▶ **About this exercise**
Send back every line of the data exactly.

Items listed in a dataset
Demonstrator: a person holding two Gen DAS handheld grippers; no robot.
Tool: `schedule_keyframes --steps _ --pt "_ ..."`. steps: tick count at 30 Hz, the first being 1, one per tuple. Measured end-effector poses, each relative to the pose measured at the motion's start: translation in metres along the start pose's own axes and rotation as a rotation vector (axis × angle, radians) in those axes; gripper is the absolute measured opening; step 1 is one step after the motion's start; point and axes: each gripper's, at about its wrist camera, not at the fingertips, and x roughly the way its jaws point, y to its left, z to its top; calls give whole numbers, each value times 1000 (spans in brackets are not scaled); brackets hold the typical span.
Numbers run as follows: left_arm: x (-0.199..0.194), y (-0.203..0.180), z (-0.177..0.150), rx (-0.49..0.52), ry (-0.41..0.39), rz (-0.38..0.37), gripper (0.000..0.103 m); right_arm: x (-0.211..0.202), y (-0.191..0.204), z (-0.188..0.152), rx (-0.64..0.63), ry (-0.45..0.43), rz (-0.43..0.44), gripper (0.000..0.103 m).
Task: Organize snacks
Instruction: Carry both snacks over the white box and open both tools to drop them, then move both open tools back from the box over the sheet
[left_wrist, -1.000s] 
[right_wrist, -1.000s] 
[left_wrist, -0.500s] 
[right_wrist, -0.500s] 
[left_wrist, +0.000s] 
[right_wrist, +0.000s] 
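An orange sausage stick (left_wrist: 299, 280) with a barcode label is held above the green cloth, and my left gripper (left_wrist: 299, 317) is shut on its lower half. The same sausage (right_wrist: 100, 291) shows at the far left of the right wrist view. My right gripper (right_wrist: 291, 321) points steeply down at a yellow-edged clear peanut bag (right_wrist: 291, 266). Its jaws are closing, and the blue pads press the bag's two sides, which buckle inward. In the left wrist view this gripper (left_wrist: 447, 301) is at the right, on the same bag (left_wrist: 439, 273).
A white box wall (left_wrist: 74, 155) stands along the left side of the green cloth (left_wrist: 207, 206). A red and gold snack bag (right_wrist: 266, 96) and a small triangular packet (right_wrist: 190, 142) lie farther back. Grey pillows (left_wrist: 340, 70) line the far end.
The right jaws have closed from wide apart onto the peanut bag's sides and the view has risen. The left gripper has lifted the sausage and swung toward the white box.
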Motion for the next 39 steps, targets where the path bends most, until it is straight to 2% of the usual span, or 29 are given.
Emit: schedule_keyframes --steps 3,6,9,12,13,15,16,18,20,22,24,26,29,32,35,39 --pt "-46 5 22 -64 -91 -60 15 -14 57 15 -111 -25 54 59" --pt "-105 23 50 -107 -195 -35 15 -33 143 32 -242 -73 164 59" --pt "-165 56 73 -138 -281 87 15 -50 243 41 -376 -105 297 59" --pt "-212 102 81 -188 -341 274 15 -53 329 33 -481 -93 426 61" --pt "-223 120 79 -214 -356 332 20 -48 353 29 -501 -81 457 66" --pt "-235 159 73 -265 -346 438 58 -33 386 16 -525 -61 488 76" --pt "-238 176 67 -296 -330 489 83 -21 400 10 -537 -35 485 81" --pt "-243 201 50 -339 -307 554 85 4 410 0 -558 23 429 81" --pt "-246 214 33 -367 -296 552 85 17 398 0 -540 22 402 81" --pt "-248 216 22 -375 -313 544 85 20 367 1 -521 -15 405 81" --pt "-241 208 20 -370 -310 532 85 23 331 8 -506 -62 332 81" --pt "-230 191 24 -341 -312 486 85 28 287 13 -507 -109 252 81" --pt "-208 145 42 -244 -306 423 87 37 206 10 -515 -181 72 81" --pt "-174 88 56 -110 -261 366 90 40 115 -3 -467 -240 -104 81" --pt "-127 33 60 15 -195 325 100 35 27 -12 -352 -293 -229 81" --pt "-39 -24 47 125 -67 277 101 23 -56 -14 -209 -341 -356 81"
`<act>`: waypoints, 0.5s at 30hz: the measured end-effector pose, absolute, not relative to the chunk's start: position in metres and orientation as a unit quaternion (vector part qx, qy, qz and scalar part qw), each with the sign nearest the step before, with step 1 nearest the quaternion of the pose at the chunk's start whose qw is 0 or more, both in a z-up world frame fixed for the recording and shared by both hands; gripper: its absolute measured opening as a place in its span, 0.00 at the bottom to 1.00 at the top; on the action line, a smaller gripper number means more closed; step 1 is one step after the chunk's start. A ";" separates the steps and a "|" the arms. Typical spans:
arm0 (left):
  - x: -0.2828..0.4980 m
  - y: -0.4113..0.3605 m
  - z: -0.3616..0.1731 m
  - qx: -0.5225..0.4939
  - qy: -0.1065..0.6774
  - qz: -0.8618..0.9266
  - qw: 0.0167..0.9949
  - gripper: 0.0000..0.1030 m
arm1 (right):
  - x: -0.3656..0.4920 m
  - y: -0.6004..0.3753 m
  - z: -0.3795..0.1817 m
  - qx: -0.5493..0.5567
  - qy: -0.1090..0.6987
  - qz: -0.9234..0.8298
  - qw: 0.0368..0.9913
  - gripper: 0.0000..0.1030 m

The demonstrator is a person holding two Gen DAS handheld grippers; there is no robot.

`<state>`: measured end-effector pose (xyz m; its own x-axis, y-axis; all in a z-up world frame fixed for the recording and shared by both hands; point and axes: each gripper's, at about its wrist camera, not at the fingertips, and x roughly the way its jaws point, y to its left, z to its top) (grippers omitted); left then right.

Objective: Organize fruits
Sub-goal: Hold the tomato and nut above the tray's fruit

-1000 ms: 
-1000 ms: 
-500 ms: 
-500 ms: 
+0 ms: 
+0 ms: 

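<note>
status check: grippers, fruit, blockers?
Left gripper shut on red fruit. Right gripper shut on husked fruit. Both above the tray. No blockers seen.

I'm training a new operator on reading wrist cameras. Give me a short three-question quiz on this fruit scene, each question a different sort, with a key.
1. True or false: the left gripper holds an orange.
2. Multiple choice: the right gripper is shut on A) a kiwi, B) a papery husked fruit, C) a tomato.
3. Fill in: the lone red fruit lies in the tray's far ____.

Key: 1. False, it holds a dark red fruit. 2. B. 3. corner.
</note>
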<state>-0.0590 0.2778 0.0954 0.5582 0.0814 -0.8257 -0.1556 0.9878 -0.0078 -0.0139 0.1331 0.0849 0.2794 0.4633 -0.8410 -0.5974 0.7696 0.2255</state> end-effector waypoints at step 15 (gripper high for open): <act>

▶ **The answer**
Demonstrator: a person holding two Gen DAS handheld grippers; no robot.
Tool: `schedule_keyframes --steps _ --pt "_ ..."`. steps: tick count at 30 Hz, the first being 1, one per tuple. Measured end-effector poses, each relative to the pose measured at the motion's start: translation in metres along the start pose's own axes and rotation as a rotation vector (axis × angle, radians) in those axes; gripper is the absolute measured opening; step 1 is one step after the motion's start; point and axes: each gripper's, at about its wrist camera, not at the fingertips, and x roughly the way its jaws point, y to its left, z to its top; calls give whole numbers, each value times 1000 (spans in brackets are not scaled); brackets hold the typical span.
Numbers run as follows: left_arm: x (-0.199..0.194), y (-0.203..0.180), z (-0.177..0.150), rx (-0.49..0.52), ry (-0.41..0.39), rz (-0.38..0.37), gripper (0.000..0.103 m); right_arm: x (-0.211..0.202), y (-0.191..0.204), z (-0.188..0.152), rx (-0.64..0.63), ry (-0.45..0.43), rz (-0.43..0.44), gripper (0.000..0.103 m).
Task: Organize snacks
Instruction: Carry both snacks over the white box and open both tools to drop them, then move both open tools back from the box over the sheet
[left_wrist, -1.000s] 
[right_wrist, -1.000s] 
[left_wrist, -0.500s] 
[right_wrist, -0.500s] 
[left_wrist, +0.000s] 
[right_wrist, +0.000s] 
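An orange sausage stick (left_wrist: 299, 280) with a barcode label is held above the green cloth, and my left gripper (left_wrist: 299, 317) is shut on its lower half. The same sausage (right_wrist: 100, 291) shows at the far left of the right wrist view. My right gripper (right_wrist: 291, 321) points steeply down at a yellow-edged clear peanut bag (right_wrist: 291, 266). Its jaws are closing, and the blue pads press the bag's two sides, which buckle inward. In the left wrist view this gripper (left_wrist: 447, 301) is at the right, on the same bag (left_wrist: 439, 273).
A white box wall (left_wrist: 74, 155) stands along the left side of the green cloth (left_wrist: 207, 206). A red and gold snack bag (right_wrist: 266, 96) and a small triangular packet (right_wrist: 190, 142) lie farther back. Grey pillows (left_wrist: 340, 70) line the far end.
The right jaws have closed from wide apart onto the peanut bag's sides and the view has risen. The left gripper has lifted the sausage and swung toward the white box.
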Motion for the next 39 steps, targets where the path bends most, until it is straight to 2% of the usual span, or 29 are given.
Emit: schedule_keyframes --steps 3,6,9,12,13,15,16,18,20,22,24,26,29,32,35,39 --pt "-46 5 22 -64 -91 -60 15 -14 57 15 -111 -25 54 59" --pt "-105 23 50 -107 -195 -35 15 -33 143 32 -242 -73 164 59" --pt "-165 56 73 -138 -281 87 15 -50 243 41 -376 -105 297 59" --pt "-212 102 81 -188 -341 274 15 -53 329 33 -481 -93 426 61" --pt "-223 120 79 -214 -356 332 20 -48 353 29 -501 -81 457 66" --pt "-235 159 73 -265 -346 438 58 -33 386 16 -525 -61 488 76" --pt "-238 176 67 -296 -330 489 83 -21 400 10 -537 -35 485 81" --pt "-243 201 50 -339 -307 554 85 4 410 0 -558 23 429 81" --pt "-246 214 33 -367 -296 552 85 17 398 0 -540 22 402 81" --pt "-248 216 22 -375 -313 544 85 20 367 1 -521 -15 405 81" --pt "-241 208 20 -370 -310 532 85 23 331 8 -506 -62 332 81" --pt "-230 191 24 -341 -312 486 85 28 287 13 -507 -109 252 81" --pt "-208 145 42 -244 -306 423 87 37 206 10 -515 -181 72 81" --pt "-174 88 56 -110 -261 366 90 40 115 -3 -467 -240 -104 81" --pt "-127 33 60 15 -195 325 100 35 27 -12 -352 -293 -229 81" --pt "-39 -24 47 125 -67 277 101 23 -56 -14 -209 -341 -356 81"
`<act>`: waypoints, 0.5s at 30hz: the measured end-effector pose, absolute, not relative to the chunk's start: position in metres and orientation as a unit quaternion (vector part qx, qy, qz and scalar part qw), each with the sign nearest the step before, with step 1 nearest the quaternion of the pose at the chunk's start whose qw is 0 or more, both in a z-up world frame fixed for the recording and shared by both hands; gripper: its absolute measured opening as a place in its span, 0.00 at the bottom to 1.00 at the top; on the action line, a smaller gripper number means more closed; step 1 is one step after the chunk's start. A ";" separates the steps and a "|" the arms. Typical spans:
arm0 (left):
  - x: -0.2828..0.4980 m
  - y: -0.4113..0.3605 m
  - z: -0.3616..0.1731 m
  - qx: -0.5225..0.4939
  - qy: -0.1065..0.6774
  - qz: -0.8618..0.9266
  - qw: 0.0167..0.9949
  - gripper: 0.0000..0.1030 m
arm1 (right):
  - x: -0.3656..0.4920 m
  - y: -0.6004..0.3753 m
  - z: -0.3795..0.1817 m
  - qx: -0.5493..0.5567
  - qy: -0.1090..0.6987
  - qz: -0.9234..0.8298
  - qw: 0.0368..0.9913
  - gripper: 0.0000..0.1030 m

The demonstrator is a person holding two Gen DAS handheld grippers; there is no robot.

`<state>`: measured end-effector pose (xyz m; its own x-axis, y-axis; all in a z-up world frame fixed for the recording and shared by both hands; point and axes: each gripper's, at about its wrist camera, not at the fingertips, and x roughly the way its jaws point, y to its left, z to its top) (grippers omitted); left then right.

Objective: Organize fruits
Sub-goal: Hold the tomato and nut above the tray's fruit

-1000 ms: 
-1000 ms: 
-500 ms: 
-500 ms: 
+0 ms: 
+0 ms: 

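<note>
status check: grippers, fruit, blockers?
Left gripper shut on red fruit. Right gripper shut on husked fruit. Both above the tray. No blockers seen.

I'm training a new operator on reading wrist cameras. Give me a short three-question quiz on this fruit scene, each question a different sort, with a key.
1. True or false: the left gripper holds an orange.
2. Multiple choice: the right gripper is shut on A) a kiwi, B) a papery husked fruit, C) a tomato.
3. Fill in: the lone red fruit lies in the tray's far ____.

Key: 1. False, it holds a dark red fruit. 2. B. 3. corner.
</note>
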<state>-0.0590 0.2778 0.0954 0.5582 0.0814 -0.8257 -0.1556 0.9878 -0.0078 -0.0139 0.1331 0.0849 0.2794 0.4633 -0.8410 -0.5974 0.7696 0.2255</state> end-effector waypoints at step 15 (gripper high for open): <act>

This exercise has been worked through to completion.